• **WORK ORDER**
Give the data again exactly as it appears, excluding any pictures.

----- AVAILABLE DATA -----

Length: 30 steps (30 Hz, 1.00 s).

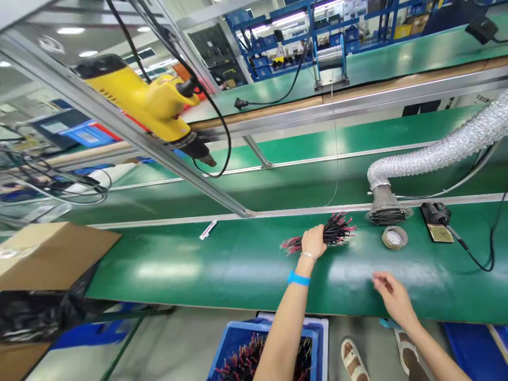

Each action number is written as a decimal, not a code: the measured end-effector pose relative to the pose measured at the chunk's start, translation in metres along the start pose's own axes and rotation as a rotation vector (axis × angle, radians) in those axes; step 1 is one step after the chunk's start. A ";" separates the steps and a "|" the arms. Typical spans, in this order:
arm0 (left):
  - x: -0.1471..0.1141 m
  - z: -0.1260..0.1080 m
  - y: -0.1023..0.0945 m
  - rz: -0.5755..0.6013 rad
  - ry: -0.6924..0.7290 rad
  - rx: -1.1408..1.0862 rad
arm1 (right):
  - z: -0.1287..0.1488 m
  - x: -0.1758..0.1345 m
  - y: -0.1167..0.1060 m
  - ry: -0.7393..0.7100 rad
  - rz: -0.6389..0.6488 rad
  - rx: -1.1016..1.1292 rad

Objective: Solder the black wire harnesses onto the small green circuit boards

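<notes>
My left hand (314, 242), with a blue band on the wrist, is wrapped round a bundle of short black wires (336, 230) with red ends. The bundle sticks out on both sides of the fist, just over the green bench. To its right, my right hand (392, 299) hovers above the front part of the bench, fingers loosely curled and slightly apart, with nothing visible in them. Below my left forearm, a blue crate (224, 346) holds many more such wires; my arm hides part of it.
A small round tin (394, 237) stands beside a soldering iron holder (436, 219) at the right. Behind the tin hangs a silver duct (432, 153) with a metal nozzle. A yellow heat gun (146, 100) hangs at upper left, above a cardboard box (51, 254).
</notes>
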<state>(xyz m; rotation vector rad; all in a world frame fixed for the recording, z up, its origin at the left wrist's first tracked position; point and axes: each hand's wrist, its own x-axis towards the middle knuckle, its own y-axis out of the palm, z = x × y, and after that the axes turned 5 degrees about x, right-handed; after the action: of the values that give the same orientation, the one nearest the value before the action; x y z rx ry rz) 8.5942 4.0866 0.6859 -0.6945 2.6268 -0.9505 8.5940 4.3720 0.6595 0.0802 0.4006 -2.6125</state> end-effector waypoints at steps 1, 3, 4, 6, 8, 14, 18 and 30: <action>0.013 0.001 0.013 0.015 0.038 0.071 | -0.014 -0.015 -0.002 0.035 0.005 -0.015; 0.030 0.004 0.037 0.030 0.099 0.191 | -0.034 -0.043 -0.001 0.079 0.037 -0.037; 0.035 0.006 0.046 0.031 0.122 0.239 | -0.040 -0.055 0.002 0.095 0.063 -0.047; 0.040 0.008 0.057 0.020 0.155 0.309 | -0.043 -0.070 0.007 0.119 0.133 -0.071; 0.035 0.004 0.058 -0.007 0.172 0.344 | -0.040 -0.078 0.012 0.133 0.222 -0.098; -0.086 -0.010 0.039 -0.201 0.148 0.312 | -0.031 -0.076 0.026 0.150 0.518 -0.180; -0.245 0.017 0.028 -0.469 -0.057 0.225 | -0.021 -0.082 0.054 0.175 0.707 -0.209; -0.440 0.262 -0.020 -0.723 -0.914 -0.064 | 0.043 -0.189 0.168 0.142 1.249 -0.225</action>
<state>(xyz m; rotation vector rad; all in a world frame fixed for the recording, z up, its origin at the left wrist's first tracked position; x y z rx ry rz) 9.0782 4.1627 0.5379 -1.6679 1.5998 -0.4785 8.8410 4.3067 0.6805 0.3207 0.4758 -1.3290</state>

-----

• **SOLVED PROBLEM**
Length: 30 steps (30 Hz, 1.00 s).


Each action number is written as a decimal, not a code: the measured end-effector pose relative to the pose measured at the chunk's start, translation in metres along the start pose's own axes and rotation as a rotation vector (axis × angle, radians) in those axes; step 1 is one step after the chunk's start. A ";" separates the steps and a "|" the arms. Typical spans, in this order:
arm0 (left):
  - x: -0.1471..0.1141 m
  - z: -0.1260..0.1080 m
  - y: -0.1023..0.0945 m
  - rz: -0.5755..0.6013 rad
  - ry: -0.6924..0.7290 rad
  - rx: -1.1408..1.0862 rad
arm1 (right):
  - z: -0.1287..0.1488 m
  - x: -0.1758..0.1345 m
  - y: -0.1167..0.1060 m
  - ry: -0.7393..0.7100 rad
  - rz: -0.6389..0.6488 rad
  - rx: -1.1016..1.1292 rad

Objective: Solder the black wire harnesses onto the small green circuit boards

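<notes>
My left hand (314, 242), with a blue band on the wrist, is wrapped round a bundle of short black wires (336, 230) with red ends. The bundle sticks out on both sides of the fist, just over the green bench. To its right, my right hand (392, 299) hovers above the front part of the bench, fingers loosely curled and slightly apart, with nothing visible in them. Below my left forearm, a blue crate (224, 346) holds many more such wires; my arm hides part of it.
A small round tin (394, 237) stands beside a soldering iron holder (436, 219) at the right. Behind the tin hangs a silver duct (432, 153) with a metal nozzle. A yellow heat gun (146, 100) hangs at upper left, above a cardboard box (51, 254).
</notes>
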<state>(xyz m; rotation vector rad; all in a world frame fixed for the recording, z up, its origin at the left wrist's first tracked position; point and axes: each hand's wrist, its own x-axis towards the middle knuckle, its own y-axis out of the palm, z = x × y, and after that the axes turned 5 degrees about x, right-handed; after the action: of the values that give the same orientation, the one nearest the value before the action; x y z rx ry rz) 8.5942 4.0866 0.6859 -0.6945 2.6268 -0.9505 8.5940 4.3720 0.6595 0.0802 0.4006 -2.6125</state> end-effector waypoints at steps 1, 3, 4, 6, 8, 14, 18 and 30: <action>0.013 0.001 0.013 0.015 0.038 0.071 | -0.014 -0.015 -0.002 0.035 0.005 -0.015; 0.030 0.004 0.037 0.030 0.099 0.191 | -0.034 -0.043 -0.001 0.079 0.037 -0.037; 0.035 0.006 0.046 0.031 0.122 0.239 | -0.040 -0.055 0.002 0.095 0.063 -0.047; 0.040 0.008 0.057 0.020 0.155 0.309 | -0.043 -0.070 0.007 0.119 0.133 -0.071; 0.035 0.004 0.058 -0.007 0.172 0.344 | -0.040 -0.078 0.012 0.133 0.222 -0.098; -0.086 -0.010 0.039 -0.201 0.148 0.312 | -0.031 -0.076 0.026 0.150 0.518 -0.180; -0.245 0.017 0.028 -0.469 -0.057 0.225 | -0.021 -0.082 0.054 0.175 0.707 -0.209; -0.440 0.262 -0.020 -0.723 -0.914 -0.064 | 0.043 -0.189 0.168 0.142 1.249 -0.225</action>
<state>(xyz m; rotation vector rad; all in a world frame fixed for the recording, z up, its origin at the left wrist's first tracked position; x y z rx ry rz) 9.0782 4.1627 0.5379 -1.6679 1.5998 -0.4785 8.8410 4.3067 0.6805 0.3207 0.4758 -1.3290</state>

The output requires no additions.